93. Es normal que el camino cristiano presente algunas crisis de crecimiento y de maduración, que pueden verificarse en grado diverso. La “noche obscura” de la fe se puede presentar en varios momentos, pero especialmente cuando la persona se acerca más a Dios, hasta experimentar una especie de “silencio” o “ausencia” de Dios que, en realidad es un hablar y una presencia más profunda de Dios mismo. El acompañamiento espiritual es más necesario que nunca en aquel momento, con la condición de que se sigan las indicaciones que nos han dejado los grandes santos y maestros del espíritu.

En el apostolado hay momentos de aridez, de derrotas, de malentendidos, de calumnias y también de persecución, la cual puede venir, por error, de personas buenas (la “persecución de los buenos”). El consejo espiritual debe ayudar a vivir el misterio fecundo de la cruz como un don peculiar de Cristo Amigo.

94. En la vida cristiana se presentan situaciones particulares. A veces se trata de luces y mociones del Espíritu y deseos de mayor entrega o apostolado. Pero hay también momentos de ilusiones engañosas que pueden provenir del amor propio o de la fantasía. Pueden existir también desánimos, desconfianza, mediocridad o negligencia y también tibieza, ansia excesiva de hacerse apreciar, falsa humildad, etc.
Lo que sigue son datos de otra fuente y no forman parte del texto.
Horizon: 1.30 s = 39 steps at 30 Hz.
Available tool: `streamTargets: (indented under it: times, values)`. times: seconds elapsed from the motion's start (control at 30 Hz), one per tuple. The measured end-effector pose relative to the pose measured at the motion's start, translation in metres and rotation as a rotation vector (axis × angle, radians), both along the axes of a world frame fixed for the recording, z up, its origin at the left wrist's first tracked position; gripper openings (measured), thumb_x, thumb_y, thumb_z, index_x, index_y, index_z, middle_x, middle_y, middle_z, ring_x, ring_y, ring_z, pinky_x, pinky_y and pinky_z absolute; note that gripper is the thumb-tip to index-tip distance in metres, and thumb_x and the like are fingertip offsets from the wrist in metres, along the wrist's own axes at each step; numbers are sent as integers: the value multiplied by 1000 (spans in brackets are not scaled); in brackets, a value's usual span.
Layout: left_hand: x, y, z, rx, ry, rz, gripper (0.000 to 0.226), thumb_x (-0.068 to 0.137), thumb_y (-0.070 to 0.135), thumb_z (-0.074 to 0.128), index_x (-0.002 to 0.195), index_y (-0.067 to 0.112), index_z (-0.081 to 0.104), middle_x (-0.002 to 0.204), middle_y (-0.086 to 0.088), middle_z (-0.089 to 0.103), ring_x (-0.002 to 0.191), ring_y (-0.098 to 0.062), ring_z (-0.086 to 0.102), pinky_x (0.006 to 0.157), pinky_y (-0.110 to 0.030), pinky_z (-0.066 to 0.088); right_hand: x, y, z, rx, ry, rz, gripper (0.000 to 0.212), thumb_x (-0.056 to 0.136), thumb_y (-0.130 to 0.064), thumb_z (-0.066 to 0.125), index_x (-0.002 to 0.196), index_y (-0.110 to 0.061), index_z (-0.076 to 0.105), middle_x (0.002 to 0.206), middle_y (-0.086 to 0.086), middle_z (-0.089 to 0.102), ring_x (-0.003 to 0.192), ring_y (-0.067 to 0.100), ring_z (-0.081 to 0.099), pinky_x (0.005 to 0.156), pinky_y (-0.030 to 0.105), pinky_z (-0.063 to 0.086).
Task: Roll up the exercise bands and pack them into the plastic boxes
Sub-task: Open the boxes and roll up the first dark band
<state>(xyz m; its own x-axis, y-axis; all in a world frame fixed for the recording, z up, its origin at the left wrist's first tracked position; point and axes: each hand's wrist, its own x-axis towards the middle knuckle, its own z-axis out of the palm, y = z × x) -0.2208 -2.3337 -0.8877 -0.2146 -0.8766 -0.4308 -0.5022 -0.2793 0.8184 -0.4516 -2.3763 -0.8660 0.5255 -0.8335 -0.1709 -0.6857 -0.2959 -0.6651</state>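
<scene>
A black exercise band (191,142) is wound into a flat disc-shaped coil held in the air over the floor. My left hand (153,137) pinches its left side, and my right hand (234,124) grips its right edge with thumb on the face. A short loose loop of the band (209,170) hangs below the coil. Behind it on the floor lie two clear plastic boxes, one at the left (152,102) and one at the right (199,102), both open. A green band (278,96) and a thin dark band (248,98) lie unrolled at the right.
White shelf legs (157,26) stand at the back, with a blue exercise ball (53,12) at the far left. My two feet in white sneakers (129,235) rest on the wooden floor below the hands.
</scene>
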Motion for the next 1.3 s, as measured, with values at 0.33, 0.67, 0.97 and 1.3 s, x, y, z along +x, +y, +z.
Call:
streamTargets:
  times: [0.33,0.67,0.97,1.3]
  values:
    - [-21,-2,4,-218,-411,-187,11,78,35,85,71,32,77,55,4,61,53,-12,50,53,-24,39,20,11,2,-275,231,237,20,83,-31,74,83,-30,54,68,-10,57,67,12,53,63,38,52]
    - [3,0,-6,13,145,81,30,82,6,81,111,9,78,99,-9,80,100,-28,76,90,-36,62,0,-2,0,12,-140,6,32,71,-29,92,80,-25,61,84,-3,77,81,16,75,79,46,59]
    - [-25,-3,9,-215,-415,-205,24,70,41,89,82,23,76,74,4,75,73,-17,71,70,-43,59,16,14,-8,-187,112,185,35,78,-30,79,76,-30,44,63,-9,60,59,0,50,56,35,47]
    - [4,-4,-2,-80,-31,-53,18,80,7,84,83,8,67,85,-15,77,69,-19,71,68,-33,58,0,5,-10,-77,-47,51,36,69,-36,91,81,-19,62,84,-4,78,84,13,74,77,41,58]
95. Cuando se verifican casos o fenómenos extraordinarios es necesario referirse a los autores espirituales y a los místicos de la historia eclesial. Es necesario tener presente que estos fenómenos, que pueden ser fruto de la naturaleza, o también en el caso que provengan de una gracia, pueden expresarse de forma imperfecta por motivos psicológicos, culturales, de formación, de ambiente social. Los criterios que la Iglesia ha seguido para constatar su autenticidad se basan en contenidos doctrinales (a la luz de la Sagrada Escritura, de la Tradición y del Magisterio), la honestidad de las personas (sobre todo la sinceridad, la humildad, la caridad, además de la salud mental) y los frutos permanentes de santidad.
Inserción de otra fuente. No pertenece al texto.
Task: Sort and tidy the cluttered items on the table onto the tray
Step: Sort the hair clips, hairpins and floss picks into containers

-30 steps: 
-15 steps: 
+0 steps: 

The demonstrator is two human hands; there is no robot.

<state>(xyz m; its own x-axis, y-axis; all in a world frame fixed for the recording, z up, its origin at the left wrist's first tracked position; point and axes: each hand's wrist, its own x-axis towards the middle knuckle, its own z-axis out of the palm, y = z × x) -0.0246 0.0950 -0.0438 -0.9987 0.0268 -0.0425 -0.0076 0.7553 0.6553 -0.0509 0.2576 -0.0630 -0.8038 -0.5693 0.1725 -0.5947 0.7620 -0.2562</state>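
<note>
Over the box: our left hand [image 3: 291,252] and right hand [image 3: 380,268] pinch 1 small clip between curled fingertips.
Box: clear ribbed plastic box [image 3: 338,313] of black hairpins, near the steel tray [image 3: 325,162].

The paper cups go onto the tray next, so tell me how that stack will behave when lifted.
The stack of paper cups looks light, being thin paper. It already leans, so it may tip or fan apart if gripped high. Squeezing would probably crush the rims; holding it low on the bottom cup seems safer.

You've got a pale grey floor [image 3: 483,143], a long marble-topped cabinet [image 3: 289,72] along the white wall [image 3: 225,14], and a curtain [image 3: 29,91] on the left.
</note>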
96. Existen también enfermedades o debilidades psíquicas vinculadas a la vida espiritual. A veces son de carácter más espiritual, como la tibieza (aceptación habitual del pecado venial o de las imperfecciones, sin interés en corregirlas) y la mediocridad (superficialidad, fatiga para el trabajo sin un sostén en la vida interior). Estas debilidades pueden estar relacionadas también con el temperamento: ansia de perfeccionismo, falso temor de Dios, escrúpulos sin fundamento, rigorismo, laxismo, etc.

97. Las debilidades o enfermedades de tipo neurótico, más vinculadas a la vida espiritual, necesitan de la atención de expertos (en espiritualidad y psicología). Habitualmente se manifiestan con una excesiva riqueza de atención o una profunda insatisfacción de sí (“hysterein”) que trata de atraer el interés y la compasión de todos, produciendo con frecuencia un clima de agitación eufórica en el que puede quedar involucrado el mismo director espiritual (creyendo proteger una víctima o una persona privilegiada). Estas manifestaciones no tienen nada que ver con la verdadera contemplación y mística cristiana, la cual, admitiendo la propia debilidad, no trata de cautivar la atención de los otros, pero se expresa en la humildad, en la confianza, en el olvido de sí para servir a los otros según la voluntad de Dios.